Task description = Reproduce every record exactly as given.

━━━ Source material

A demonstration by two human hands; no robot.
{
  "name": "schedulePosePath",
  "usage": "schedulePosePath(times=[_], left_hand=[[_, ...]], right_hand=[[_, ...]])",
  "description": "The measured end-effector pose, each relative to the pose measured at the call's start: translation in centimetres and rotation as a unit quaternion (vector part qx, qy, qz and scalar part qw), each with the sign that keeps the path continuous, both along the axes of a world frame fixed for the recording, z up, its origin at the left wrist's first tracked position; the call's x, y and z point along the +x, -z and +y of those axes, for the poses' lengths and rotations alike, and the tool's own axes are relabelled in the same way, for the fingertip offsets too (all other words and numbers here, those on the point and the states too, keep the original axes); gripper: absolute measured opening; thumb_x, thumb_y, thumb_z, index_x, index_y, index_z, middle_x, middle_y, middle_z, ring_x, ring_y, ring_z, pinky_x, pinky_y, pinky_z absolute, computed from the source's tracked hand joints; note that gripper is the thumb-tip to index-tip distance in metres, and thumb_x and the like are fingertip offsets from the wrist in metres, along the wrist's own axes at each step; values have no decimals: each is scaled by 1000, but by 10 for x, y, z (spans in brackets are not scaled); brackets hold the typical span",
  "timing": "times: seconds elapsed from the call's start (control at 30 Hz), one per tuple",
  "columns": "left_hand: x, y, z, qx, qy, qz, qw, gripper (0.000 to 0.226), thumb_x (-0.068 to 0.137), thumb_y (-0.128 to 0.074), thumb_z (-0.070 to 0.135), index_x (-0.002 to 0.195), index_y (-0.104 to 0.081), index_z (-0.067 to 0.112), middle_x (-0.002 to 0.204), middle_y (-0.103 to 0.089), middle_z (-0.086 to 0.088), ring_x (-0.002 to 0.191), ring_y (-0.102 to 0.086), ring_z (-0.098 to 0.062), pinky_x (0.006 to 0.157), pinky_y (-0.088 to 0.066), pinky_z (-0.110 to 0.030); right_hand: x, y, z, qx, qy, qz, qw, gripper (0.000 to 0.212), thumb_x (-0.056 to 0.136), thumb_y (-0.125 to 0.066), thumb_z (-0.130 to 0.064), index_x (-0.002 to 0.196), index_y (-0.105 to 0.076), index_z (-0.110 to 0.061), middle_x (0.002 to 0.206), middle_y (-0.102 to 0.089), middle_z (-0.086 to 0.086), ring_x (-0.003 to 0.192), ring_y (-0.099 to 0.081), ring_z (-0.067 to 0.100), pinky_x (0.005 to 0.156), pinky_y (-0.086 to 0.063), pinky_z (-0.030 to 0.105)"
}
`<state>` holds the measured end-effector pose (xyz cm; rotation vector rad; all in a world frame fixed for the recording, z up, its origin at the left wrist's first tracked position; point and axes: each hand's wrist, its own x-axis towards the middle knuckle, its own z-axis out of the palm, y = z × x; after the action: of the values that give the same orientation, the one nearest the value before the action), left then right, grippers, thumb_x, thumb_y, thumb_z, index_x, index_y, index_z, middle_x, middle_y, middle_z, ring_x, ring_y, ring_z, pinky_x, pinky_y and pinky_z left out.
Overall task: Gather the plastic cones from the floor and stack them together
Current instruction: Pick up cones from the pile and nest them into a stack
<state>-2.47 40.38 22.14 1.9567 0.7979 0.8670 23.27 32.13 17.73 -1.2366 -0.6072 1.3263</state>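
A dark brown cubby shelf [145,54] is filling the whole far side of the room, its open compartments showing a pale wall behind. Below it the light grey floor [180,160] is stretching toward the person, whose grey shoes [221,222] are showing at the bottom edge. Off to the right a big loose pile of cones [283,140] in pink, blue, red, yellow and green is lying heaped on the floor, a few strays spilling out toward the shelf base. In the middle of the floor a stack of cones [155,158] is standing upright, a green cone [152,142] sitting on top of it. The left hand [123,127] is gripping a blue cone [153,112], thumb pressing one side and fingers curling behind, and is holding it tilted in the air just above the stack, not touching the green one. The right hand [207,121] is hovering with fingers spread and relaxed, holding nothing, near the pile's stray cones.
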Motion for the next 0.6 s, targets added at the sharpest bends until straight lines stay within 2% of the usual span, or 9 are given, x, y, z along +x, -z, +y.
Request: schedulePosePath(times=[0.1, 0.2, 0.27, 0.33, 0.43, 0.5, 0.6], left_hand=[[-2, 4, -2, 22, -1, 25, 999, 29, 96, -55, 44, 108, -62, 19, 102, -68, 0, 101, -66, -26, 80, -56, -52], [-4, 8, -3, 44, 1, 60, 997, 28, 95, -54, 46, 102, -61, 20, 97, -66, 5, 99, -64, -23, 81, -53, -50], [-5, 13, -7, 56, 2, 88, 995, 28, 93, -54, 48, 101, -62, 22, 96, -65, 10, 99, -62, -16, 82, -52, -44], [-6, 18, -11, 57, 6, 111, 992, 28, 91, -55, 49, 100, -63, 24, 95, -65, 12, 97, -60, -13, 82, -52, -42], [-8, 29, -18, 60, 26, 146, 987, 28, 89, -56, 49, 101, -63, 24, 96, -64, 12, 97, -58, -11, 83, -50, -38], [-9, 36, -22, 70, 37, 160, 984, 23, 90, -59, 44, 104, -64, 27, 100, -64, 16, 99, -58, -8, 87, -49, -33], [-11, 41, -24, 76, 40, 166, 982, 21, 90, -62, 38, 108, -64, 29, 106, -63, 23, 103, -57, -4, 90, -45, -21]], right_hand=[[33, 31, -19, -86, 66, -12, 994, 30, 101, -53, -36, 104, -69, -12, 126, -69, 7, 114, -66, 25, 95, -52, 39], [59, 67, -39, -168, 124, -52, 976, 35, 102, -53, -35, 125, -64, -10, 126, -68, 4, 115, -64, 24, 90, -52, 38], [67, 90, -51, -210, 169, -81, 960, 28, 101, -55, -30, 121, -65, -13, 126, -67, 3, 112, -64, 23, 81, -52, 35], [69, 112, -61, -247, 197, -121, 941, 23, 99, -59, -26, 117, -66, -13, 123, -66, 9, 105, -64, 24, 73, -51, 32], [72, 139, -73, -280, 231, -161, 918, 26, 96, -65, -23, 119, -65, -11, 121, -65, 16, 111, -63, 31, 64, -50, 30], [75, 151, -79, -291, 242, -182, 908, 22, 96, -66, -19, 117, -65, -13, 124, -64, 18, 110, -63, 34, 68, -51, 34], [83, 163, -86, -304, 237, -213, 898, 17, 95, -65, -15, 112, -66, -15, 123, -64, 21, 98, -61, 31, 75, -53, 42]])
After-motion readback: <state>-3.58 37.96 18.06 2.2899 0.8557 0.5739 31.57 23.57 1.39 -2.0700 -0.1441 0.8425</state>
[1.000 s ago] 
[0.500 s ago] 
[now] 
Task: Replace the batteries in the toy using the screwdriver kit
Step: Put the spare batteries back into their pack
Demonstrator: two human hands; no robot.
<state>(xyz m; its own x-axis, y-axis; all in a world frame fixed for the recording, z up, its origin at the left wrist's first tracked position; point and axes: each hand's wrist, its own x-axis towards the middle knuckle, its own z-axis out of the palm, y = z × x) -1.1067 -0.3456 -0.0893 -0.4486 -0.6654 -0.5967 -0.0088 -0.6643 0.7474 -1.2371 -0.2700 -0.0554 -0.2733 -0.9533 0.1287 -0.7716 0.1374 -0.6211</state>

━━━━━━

Written answer =
A demonstration by two human hands; no robot.
{
  "name": "schedulePosePath",
  "usage": "schedulePosePath(times=[_], left_hand=[[_, ...]], right_hand=[[_, ...]])",
  "description": "The measured end-effector pose, each relative to the pose measured at the call's start: translation in centimetres and rotation as a unit quaternion (vector part qx, qy, qz and scalar part qw), each with the sign that keeps the path continuous, both along the axes of a world frame fixed for the recording, z up, its origin at the left wrist's first tracked position; the call's x, y and z point along the +x, -z and +y of those axes, for the poses' lengths and rotations alike, and the tool's own axes are relabelled in the same way, for the fingertip offsets too (all other words and numbers here, those on the point and the states too, keep the original axes); gripper: absolute measured opening; thumb_x, thumb_y, thumb_z, index_x, index_y, index_z, middle_x, middle_y, middle_z, ring_x, ring_y, ring_z, pinky_x, pinky_y, pinky_z absolute, computed from the source's tracked hand joints; note that gripper is the thumb-tip to index-tip distance in metres, and thumb_x and the like are fingertip offsets from the wrist in metres, along the wrist's own axes at each step; values have no decimals: each is scaled by 1000, but by 10 for x, y, z (spans in brackets are not scaled); brackets hold the typical span",
  "timing": "times: seconds elapsed from the call's start (control at 30 Hz), one per tuple",
  "columns": "left_hand: x, y, z, qx, qy, qz, qw, gripper (0.000 to 0.226), thumb_x (-0.068 to 0.137), thumb_y (-0.128 to 0.074), thumb_z (-0.070 to 0.135), index_x (-0.002 to 0.195), index_y (-0.104 to 0.081), index_z (-0.067 to 0.112), middle_x (-0.002 to 0.204), middle_y (-0.103 to 0.089), middle_z (-0.086 to 0.088), ring_x (-0.002 to 0.191), ring_y (-0.102 to 0.086), ring_z (-0.098 to 0.062), pinky_x (0.006 to 0.157), pinky_y (-0.088 to 0.066), pinky_z (-0.110 to 0.030); right_hand: x, y, z, qx, qy, qz, qw, gripper (0.000 to 0.212), thumb_x (-0.056 to 0.136), thumb_y (-0.125 to 0.066), thumb_z (-0.130 to 0.064), index_x (-0.002 to 0.196), index_y (-0.105 to 0.076), index_z (-0.110 to 0.061), middle_x (0.002 to 0.206), middle_y (-0.102 to 0.089), middle_z (-0.086 to 0.086), ring_x (-0.003 to 0.192), ring_y (-0.099 to 0.081), ring_z (-0.067 to 0.100), pinky_x (0.005 to 0.156), pinky_y (-0.086 to 0.063), pinky_z (-0.030 to 0.105)"
}
`<state>` holds the measured end-effector pose (xyz cm; rotation vector rad; all in a world frame fixed for the recording, z up, its origin at the left wrist's first tracked position; point and axes: each hand's wrist, its own x-axis towards the middle knuckle, its own z-axis out of the palm, y = z × x; after the action: of the values that give the same orientation, the one nearest the value before the action), left then right, grippers, thumb_x, thumb_y, thumb_z, index_x, index_y, index_z, middle_x, middle_y, middle_z, ring_x, ring_y, ring_z, pinky_x, pinky_y and pinky_z left out.
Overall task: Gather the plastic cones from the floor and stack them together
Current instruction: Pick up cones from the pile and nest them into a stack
<state>-2.47 40.38 22.14 1.9567 0.7979 0.8670 23.27 32.13 17.73 -1.2366 -0.6072 1.3263</state>
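A dark brown cubby shelf [145,54] is filling the whole far side of the room, its open compartments showing a pale wall behind. Below it the light grey floor [180,160] is stretching toward the person, whose grey shoes [221,222] are showing at the bottom edge. Off to the right a big loose pile of cones [283,140] in pink, blue, red, yellow and green is lying heaped on the floor, a few strays spilling out toward the shelf base. In the middle of the floor a stack of cones [155,158] is standing upright, a green cone [152,142] sitting on top of it. The left hand [123,127] is gripping a blue cone [153,112], thumb pressing one side and fingers curling behind, and is holding it tilted in the air just above the stack, not touching the green one. The right hand [207,121] is hovering with fingers spread and relaxed, holding nothing, near the pile's stray cones.
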Motion for the next 0.6 s, targets added at the sharpest bends until straight lines stay within 2% of the usual span, or 9 are given, x, y, z along +x, -z, +y.
Request: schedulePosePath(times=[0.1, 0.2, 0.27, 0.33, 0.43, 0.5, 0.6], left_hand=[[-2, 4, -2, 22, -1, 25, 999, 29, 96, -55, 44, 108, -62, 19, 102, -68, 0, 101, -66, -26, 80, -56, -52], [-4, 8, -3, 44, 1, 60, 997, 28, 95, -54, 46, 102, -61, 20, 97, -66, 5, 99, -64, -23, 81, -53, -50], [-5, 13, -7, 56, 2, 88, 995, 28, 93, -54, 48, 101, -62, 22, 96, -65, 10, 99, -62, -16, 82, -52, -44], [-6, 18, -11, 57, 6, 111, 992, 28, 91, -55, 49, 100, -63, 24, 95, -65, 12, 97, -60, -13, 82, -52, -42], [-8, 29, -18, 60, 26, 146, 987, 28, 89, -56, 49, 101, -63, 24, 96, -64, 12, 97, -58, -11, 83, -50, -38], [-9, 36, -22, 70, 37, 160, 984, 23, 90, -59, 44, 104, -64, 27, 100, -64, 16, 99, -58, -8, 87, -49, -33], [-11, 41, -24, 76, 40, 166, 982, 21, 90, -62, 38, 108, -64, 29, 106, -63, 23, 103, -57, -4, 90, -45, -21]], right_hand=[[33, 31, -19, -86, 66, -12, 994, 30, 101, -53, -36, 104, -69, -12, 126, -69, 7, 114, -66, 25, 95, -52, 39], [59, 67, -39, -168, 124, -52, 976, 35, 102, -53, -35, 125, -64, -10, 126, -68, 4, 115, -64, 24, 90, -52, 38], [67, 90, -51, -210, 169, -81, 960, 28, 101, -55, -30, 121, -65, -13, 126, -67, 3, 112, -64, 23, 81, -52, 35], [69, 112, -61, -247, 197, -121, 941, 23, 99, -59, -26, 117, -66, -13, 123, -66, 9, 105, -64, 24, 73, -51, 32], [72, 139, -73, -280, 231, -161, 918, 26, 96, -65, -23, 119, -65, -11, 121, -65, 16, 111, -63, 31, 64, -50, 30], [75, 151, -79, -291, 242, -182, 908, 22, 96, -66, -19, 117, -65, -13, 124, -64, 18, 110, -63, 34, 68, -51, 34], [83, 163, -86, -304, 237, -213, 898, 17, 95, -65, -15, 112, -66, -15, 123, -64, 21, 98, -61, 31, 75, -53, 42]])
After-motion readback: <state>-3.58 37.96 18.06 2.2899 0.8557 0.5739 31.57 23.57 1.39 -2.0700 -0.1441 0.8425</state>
[1.000 s ago] 
[0.500 s ago] 
[now] 
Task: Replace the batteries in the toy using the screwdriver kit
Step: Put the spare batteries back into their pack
Demonstrator: two human hands; no robot.
<state>(xyz m; its own x-axis, y-axis; all in a world frame fixed for the recording, z up, its origin at the left wrist's first tracked position; point and axes: each hand's wrist, its own x-axis towards the middle knuckle, its own z-axis out of the palm, y = z × x) -1.1067 -0.3456 -0.0893 -0.4486 -0.6654 -0.5967 -0.0088 -0.6643 0.7474 -1.2371 -0.2700 -0.0554 -0.2733 -0.9533 0.1287 -0.7716 0.1374 -0.6211</state>

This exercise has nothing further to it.